In a move impacting both cryptocurrency firms and traditional finance operations, the Securities and Exchange Commission on Tuesday voted to expand the definition of ‘dealer’ to include companies that routinely trade US Treasurys and other securities.
The SEC’s newest rule, first proposed in March 2022, passed in a 3-2 vote. Commissioners Hester Peirce and Mark Uyeda voted against the measure.
“I still do have concerns that we are forcing a regulatory regime on a set of entities… it’s going to inevitably cause some very difficult questions, both for us but more importantly for the firms that have to face these conflicting obligations,” Peirce said during an open meeting Tuesday.
The new regulations place hedge funds, proprietary trading firms, and others who act as liquidity providers for US Treasurys and securities through trades exceeding $50 million under the SEC’s definition of dealer. The classification means these companies will have to register with the agency, become members of a self-regulatory organization (SRO), and comply with federal securities laws.
Crypto companies that trade more than government securities — and/or digital assets that the government classifies as securities — are now considered dealers.
Firms have been “acting as de facto market makers, and despite their regularity of participation consistent with buying and selling securities or government securities ‘as a part of a regular business,’ a number of these firms have not registered with the Commission as dealers,” SEC Chair Gary Gensler wrote in a statement. “This deprives investors and the markets themselves of important protections—protections that benefit market integrity, resiliency, transparency, and more.”
Read more: Gary Gensler lost the bitcoin ETF battle.

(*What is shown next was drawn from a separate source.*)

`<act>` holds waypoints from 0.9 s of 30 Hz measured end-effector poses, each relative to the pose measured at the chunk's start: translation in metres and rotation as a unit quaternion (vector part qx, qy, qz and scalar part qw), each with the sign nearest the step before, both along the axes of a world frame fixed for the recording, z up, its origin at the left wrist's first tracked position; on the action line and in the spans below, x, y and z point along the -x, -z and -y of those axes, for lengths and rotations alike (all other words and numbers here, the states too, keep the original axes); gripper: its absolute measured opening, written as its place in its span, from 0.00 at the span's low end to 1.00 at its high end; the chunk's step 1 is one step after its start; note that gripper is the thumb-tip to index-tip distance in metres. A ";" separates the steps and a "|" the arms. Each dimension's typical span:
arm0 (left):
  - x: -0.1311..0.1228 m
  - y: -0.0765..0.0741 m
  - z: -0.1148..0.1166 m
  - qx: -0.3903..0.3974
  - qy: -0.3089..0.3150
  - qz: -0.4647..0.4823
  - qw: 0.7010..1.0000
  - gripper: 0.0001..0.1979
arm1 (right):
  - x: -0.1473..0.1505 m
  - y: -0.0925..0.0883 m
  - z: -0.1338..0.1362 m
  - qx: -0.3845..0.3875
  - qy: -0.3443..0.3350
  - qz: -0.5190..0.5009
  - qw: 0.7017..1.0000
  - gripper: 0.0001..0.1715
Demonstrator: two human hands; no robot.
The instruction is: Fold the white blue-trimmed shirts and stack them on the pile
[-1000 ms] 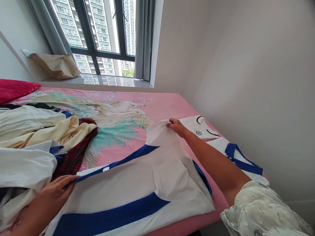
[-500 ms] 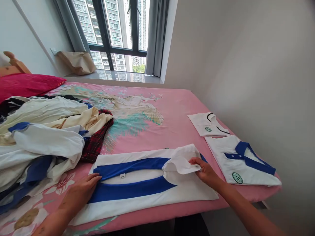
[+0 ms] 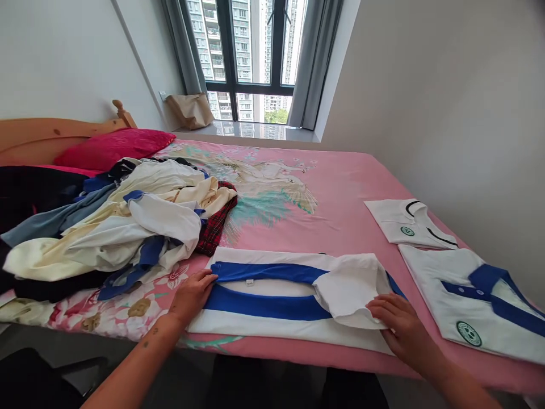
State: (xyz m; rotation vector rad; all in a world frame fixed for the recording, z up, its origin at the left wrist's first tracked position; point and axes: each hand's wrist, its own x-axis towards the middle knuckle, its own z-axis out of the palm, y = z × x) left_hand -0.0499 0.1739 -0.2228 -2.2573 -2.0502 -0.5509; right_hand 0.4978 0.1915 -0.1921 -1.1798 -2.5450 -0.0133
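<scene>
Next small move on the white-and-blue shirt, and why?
Probably sweep the right hand leftward to press the sleeve flat: it bulges loosely over the white-and-blue shirt, which is folded into a long strip, while the left hand pins the other end.

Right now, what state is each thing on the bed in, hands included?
White shirt with blue stripes: folded lengthwise, lying flat.
Left hand: open, pressing shirt's left end.
Right hand: open, flat on folded-over sleeve.
White polo with blue collar: folded, lying flat.
Small white shirt with black trim: folded.
Heap of mixed clothes: crumpled, unfolded.
Red pillow: lying beside wooden headboard.
</scene>
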 end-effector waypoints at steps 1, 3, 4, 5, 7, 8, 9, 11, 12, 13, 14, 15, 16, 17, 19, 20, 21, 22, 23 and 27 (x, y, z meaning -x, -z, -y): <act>0.003 0.001 0.003 -0.001 -0.003 0.004 1.000 0.15 | -0.003 -0.002 0.002 0.031 -0.021 0.033 0.999 0.20; 0.007 0.000 0.008 -0.002 -0.016 0.020 1.000 0.16 | -0.004 -0.006 0.006 0.090 -0.044 0.073 0.992 0.20; 0.009 -0.002 0.011 -0.003 -0.027 0.033 0.999 0.17 | 0.000 -0.010 0.007 0.107 -0.038 0.073 0.991 0.19; 0.010 -0.003 0.013 -0.004 -0.040 0.048 0.998 0.17 | 0.007 -0.014 0.007 0.117 -0.023 0.060 0.991 0.16; 0.010 -0.007 0.017 -0.005 -0.058 0.079 0.995 0.15 | 0.033 -0.024 0.005 0.122 -0.001 0.014 0.992 0.13; 0.009 -0.008 0.018 -0.003 -0.063 0.091 0.994 0.14 | 0.053 -0.030 0.004 0.122 -0.004 -0.014 0.992 0.13; 0.008 -0.008 0.019 -0.001 -0.065 0.098 0.993 0.13 | 0.077 -0.035 0.002 0.126 -0.019 -0.043 0.991 0.14; 0.004 -0.006 0.021 0.001 -0.072 0.103 0.992 0.12 | 0.133 -0.042 -0.001 0.132 -0.080 -0.096 0.983 0.14; 0.002 -0.004 0.022 -0.001 -0.078 0.103 0.992 0.12 | 0.164 -0.043 -0.003 0.145 -0.109 -0.111 0.977 0.14; 0.000 -0.002 0.023 -0.004 -0.086 0.103 0.991 0.11 | 0.195 -0.042 -0.004 0.144 -0.135 -0.123 0.973 0.13; -0.001 0.001 0.024 -0.008 -0.095 0.104 0.990 0.11 | 0.225 -0.040 -0.006 0.140 -0.157 -0.129 0.969 0.12; -0.002 0.003 0.025 -0.013 -0.102 0.105 0.989 0.11 | 0.254 -0.036 -0.007 0.141 -0.173 -0.123 0.967 0.11; -0.003 0.005 0.026 -0.019 -0.109 0.108 0.988 0.10 | 0.281 -0.032 -0.010 0.142 -0.174 -0.114 0.968 0.11; -0.003 0.007 0.027 -0.023 -0.113 0.111 0.987 0.10 | 0.305 -0.026 -0.012 0.142 -0.172 -0.102 0.969 0.11; -0.003 0.010 0.029 -0.032 -0.117 0.119 0.985 0.10 | 0.343 -0.013 -0.020 0.136 -0.153 -0.070 0.976 0.14; -0.003 0.012 0.030 -0.036 -0.116 0.123 0.985 0.10 | 0.357 -0.006 -0.024 0.133 -0.136 -0.055 0.980 0.15; -0.002 0.013 0.030 -0.040 -0.115 0.128 0.984 0.09 | 0.369 0.000 -0.028 0.131 -0.119 -0.043 0.983 0.15; -0.001 0.014 0.030 -0.044 -0.114 0.133 0.984 0.09 | 0.377 0.004 -0.033 0.131 -0.102 -0.034 0.985 0.14; -0.001 0.015 0.031 -0.048 -0.114 0.137 0.983 0.08 | 0.382 0.008 -0.038 0.133 -0.090 -0.028 0.987 0.13; 0.000 0.020 0.032 -0.063 -0.120 0.155 0.978 0.07 | 0.388 0.012 -0.051 0.129 -0.049 -0.043 0.989 0.13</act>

Can he win his crypto war?
Ahead of Tuesday’s vote, interested parties in the crypto and hedge fund industries submitted comment letters to the SEC accusing the agency of overstepping its power and creating unattainable policies.
The National Association of Private Fund Managers said the rule presents “inherent conflicts with the framework designed by Congress as contained in the securities laws” in a May 2022 letter, echoing similar sentiments from crypto companies that claim the SEC has no legal authority over their markets.

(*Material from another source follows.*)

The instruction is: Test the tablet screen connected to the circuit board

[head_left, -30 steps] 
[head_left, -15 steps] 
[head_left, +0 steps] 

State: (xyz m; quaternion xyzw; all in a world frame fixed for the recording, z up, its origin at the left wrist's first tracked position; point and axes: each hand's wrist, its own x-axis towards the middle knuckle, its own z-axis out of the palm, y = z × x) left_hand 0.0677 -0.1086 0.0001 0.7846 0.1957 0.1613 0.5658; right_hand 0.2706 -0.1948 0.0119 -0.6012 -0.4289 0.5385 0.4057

SEC Chair Gary Gensler disagrees, saying on Tuesday that his agency is permitted to regulate dealers and brokers under the 1986 Government Securities Act, which passed “in response to a dozen firms in the Treasury markets that had failed between 1982 and 1985.”
Read more: The anti-Gensler movement is picking up steam on both sides of the aisle
The DeFi Education Fund (DEF), which also submitted a comment letter in 2022, said on Tuesday that the SEC’s new rule is “misguided and unworkable.”
“While the SEC acknowledged receiving comments discussing DeFi, including our concerns, the SEC not only failed to confront the substance of our concerns but also failed altogether to articulate any discernible path to compliance for DeFi market participants,” DEF said. “Imposing obligations on entities in the DeFi ecosystem that cannot be complied with is wrong, impractical, and hostile to innovation.”